__What the task requires__.
From the first line to the last, copy the material exactly.

__Exercise inputs__.

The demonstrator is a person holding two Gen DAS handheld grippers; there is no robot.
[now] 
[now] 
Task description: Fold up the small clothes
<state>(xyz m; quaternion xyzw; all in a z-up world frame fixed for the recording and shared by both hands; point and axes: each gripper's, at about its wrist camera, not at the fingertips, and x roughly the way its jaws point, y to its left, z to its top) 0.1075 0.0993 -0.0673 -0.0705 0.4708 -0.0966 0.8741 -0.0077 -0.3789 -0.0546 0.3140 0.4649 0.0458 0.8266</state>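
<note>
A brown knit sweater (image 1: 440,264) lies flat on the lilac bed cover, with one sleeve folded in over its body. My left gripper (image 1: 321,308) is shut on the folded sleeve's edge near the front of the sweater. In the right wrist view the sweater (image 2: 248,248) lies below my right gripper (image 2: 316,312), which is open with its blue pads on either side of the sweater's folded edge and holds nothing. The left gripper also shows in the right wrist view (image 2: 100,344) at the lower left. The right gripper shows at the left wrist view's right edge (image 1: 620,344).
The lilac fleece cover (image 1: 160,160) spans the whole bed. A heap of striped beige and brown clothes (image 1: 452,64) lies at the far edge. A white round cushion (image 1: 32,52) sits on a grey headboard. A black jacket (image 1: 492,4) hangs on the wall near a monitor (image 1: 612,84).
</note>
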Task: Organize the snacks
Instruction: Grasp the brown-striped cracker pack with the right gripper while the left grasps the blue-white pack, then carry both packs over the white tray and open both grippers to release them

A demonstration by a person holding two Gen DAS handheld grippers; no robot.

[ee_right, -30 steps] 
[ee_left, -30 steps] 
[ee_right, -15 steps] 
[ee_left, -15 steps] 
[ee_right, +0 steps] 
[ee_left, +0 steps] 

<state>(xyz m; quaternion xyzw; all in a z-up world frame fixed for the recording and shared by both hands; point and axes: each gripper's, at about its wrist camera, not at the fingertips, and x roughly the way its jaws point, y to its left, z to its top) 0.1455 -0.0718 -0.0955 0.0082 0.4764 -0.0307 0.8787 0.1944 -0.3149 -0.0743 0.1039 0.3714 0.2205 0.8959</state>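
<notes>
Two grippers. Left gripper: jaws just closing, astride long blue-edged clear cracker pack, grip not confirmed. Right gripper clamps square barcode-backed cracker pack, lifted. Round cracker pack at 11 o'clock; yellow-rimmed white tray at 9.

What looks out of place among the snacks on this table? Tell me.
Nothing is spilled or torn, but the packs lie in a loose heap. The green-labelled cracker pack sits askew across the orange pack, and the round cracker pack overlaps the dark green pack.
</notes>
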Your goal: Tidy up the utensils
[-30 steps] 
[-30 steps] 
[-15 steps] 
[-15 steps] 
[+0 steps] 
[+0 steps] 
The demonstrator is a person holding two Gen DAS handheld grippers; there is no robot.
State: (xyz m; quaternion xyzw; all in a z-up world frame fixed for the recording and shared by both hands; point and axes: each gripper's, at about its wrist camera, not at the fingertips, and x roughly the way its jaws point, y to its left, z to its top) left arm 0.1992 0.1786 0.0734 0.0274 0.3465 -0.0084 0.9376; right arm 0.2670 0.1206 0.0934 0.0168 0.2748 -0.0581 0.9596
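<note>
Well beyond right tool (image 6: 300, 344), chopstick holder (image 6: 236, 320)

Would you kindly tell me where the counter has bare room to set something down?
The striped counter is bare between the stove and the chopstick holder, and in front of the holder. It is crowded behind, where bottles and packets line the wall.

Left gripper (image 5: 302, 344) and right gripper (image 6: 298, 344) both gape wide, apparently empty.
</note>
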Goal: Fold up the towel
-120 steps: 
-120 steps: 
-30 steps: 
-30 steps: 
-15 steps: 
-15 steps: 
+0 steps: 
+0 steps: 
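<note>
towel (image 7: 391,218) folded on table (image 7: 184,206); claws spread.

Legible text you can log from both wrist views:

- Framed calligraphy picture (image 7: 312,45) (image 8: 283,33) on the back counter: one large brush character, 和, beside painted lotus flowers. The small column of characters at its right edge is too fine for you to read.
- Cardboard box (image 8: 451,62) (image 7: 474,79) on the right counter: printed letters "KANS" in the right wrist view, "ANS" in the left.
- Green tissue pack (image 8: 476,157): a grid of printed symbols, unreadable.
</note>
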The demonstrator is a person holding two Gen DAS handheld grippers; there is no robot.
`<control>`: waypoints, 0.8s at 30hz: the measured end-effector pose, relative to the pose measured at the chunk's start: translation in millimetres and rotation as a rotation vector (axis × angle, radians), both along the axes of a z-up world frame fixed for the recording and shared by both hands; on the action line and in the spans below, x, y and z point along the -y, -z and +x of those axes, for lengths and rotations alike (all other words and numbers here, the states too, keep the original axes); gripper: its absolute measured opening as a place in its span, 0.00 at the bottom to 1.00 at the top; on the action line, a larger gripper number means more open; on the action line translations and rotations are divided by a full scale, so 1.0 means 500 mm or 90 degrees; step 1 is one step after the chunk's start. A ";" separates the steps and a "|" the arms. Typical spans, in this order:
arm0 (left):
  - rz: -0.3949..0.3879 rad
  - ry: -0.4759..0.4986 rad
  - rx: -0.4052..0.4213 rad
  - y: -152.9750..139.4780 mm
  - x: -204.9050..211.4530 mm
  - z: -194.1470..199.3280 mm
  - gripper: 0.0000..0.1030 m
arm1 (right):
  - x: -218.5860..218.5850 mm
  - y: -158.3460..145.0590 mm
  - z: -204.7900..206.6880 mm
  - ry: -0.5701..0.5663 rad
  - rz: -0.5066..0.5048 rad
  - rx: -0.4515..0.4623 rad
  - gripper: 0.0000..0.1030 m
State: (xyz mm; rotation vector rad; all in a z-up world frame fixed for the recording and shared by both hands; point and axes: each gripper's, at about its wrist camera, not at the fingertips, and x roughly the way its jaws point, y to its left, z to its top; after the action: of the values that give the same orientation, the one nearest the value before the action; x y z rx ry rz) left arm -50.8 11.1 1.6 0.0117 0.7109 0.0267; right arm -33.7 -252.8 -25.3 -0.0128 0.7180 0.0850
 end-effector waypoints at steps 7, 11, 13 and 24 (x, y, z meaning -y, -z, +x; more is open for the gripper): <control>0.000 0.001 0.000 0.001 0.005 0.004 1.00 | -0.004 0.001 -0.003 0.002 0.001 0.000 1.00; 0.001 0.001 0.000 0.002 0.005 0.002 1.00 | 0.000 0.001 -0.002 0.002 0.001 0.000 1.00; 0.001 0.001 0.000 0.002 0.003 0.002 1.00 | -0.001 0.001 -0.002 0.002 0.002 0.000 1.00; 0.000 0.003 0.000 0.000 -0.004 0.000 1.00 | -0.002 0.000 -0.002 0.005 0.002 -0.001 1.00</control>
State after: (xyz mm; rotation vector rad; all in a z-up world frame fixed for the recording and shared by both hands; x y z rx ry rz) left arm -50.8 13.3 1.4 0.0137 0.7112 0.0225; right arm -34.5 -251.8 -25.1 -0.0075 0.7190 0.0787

__Exercise output__.
The demonstrator is a person holding two Gen DAS handheld grippers; there is no robot.
[now] 
[now] 
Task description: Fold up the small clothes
<state>(xyz m; quaternion xyzw; all in a z-up world frame fixed for the recording and shared by both hands; point and axes: each gripper's, at about its wrist camera, not at the fingertips, and x roughly the way its jaws point, y to its left, z to its top) 0.1075 0.0993 -0.0673 -0.0705 0.4708 -0.0966 0.8741 -0.0077 -0.3789 -0.0546 0.3140 0.4649 0.0458 0.8266</state>
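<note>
A brown knit sweater (image 1: 440,264) lies flat on the lilac bed cover, with one sleeve folded in over its body. My left gripper (image 1: 321,308) is shut on the folded sleeve's edge near the front of the sweater. In the right wrist view the sweater (image 2: 248,248) lies below my right gripper (image 2: 316,312), which is open with its blue pads on either side of the sweater's folded edge and holds nothing. The left gripper also shows in the right wrist view (image 2: 100,344) at the lower left. The right gripper shows at the left wrist view's right edge (image 1: 620,344).
The lilac fleece cover (image 1: 160,160) spans the whole bed. A heap of striped beige and brown clothes (image 1: 452,64) lies at the far edge. A white round cushion (image 1: 32,52) sits on a grey headboard. A black jacket (image 1: 492,4) hangs on the wall near a monitor (image 1: 612,84).
</note>
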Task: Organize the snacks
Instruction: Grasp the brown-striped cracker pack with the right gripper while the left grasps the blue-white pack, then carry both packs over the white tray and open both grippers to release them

A demonstration by a person holding two Gen DAS handheld grippers; no robot.

[ee_right, -30 steps] 
[ee_left, -30 steps] 
[ee_right, -15 steps] 
[ee_left, -15 steps] 
[ee_right, +0 steps] 
[ee_left, +0 steps] 

<state>(xyz m; quaternion xyzw; all in a z-up world frame fixed for the recording and shared by both hands; point and axes: each gripper's, at about its wrist camera, not at the fingertips, and x roughly the way its jaws point, y to its left, z to its top) 0.1455 -0.0718 -0.0955 0.0082 0.4764 -0.0307 0.8787 0.1944 -0.3149 -0.0743 0.1039 0.3714 0.2205 0.8959</state>
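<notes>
Two grippers. Left gripper: jaws just closing, astride long blue-edged clear cracker pack, grip not confirmed. Right gripper clamps square barcode-backed cracker pack, lifted. Round cracker pack at 11 o'clock; yellow-rimmed white tray at 9.

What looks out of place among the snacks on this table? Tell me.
Nothing is spilled or torn, but the packs lie in a loose heap. The green-labelled cracker pack sits askew across the orange pack, and the round cracker pack overlaps the dark green pack.
</notes>
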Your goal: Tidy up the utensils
[-30 steps] 
[-30 steps] 
[-15 steps] 
[-15 steps] 
[+0 steps] 
[+0 steps] 
The demonstrator is a person holding two Gen DAS handheld grippers; there is no robot.
State: (xyz m; quaternion xyzw; all in a z-up world frame fixed for the recording and shared by both hands; point and axes: each gripper's, at about its wrist camera, not at the fingertips, and x roughly the way its jaws point, y to its left, z to its top) left arm 0.1992 0.1786 0.0734 0.0274 0.3465 -0.0084 0.9376; right arm 0.2670 0.1206 0.0934 0.0168 0.2748 -0.0581 0.9596
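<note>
Well beyond right tool (image 6: 300, 344), chopstick holder (image 6: 236, 320)

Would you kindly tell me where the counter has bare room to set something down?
The striped counter is bare between the stove and the chopstick holder, and in front of the holder. It is crowded behind, where bottles and packets line the wall.

Left gripper (image 5: 302, 344) and right gripper (image 6: 298, 344) both gape wide, apparently empty.
</note>
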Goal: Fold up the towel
-120 steps: 
-120 steps: 
-30 steps: 
-30 steps: 
-15 steps: 
-15 steps: 
+0 steps: 
+0 steps: 
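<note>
towel (image 7: 391,218) folded on table (image 7: 184,206); claws spread.

Legible text you can log from both wrist views:

- Framed calligraphy picture (image 7: 312,45) (image 8: 283,33) on the back counter: one large brush character, 和, beside painted lotus flowers. The small column of characters at its right edge is too fine for you to read.
- Cardboard box (image 8: 451,62) (image 7: 474,79) on the right counter: printed letters "KANS" in the right wrist view, "ANS" in the left.
- Green tissue pack (image 8: 476,157): a grid of printed symbols, unreadable.
</note>
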The demonstrator is a person holding two Gen DAS handheld grippers; there is no robot.
`<control>`: waypoints, 0.8s at 30hz: the measured end-effector pose, relative to the pose measured at the chunk's start: translation in millimetres and rotation as a rotation vector (axis × angle, radians), both along the axes of a z-up world frame fixed for the recording and shared by both hands; on the action line and in the spans below, x, y and z point along the -y, -z and +x of those axes, for lengths and rotations alike (all other words and numbers here, the states too, keep the original axes); gripper: its absolute measured opening as a place in its span, 0.00 at the bottom to 1.00 at the top; on the action line, a larger gripper number means more open; on the action line translations and rotations are divided by a full scale, so 1.0 means 500 mm or 90 degrees; step 1 is one step after the chunk's start. A ";" separates the steps and a "|" the arms. Typical spans, in this order:
arm0 (left):
  - rz: -0.3949..0.3879 rad
  - ry: -0.4759..0.4986 rad
  - rx: -0.4052..0.4213 rad
  - y: -152.9750..139.4780 mm
  - x: -204.9050..211.4530 mm
  - z: -194.1470..199.3280 mm
  - gripper: 0.0000..0.1030 m
arm1 (right):
  - x: -218.5860..218.5850 mm
  - y: -158.3460..145.0590 mm
  - z: -204.7900..206.6880 mm
  - ry: -0.5701..0.5663 rad
  - rz: -0.5066..0.5048 rad
  - rx: -0.4515..0.4623 rad
  - gripper: 0.0000..0.1030 m
State: (xyz mm; rotation vector rad; all in a z-up world frame fixed for the recording and shared by both hands; point and axes: each gripper's, at about its wrist camera, not at the fingertips, and x roughly the way its jaws point, y to its left, z to its top; after the action: of the values that give the same orientation, the one nearest the value before the action; x y z rx ry rz) left arm -50.8 11.1 1.6 0.0117 0.7109 0.0267; right arm -33.7 -252.8 -25.3 -0.0128 0.7180 0.0850
 end-effector waypoints at steps 7, 11, 13 and 24 (x, y, z meaning -y, -z, +x; more is open for the gripper): <control>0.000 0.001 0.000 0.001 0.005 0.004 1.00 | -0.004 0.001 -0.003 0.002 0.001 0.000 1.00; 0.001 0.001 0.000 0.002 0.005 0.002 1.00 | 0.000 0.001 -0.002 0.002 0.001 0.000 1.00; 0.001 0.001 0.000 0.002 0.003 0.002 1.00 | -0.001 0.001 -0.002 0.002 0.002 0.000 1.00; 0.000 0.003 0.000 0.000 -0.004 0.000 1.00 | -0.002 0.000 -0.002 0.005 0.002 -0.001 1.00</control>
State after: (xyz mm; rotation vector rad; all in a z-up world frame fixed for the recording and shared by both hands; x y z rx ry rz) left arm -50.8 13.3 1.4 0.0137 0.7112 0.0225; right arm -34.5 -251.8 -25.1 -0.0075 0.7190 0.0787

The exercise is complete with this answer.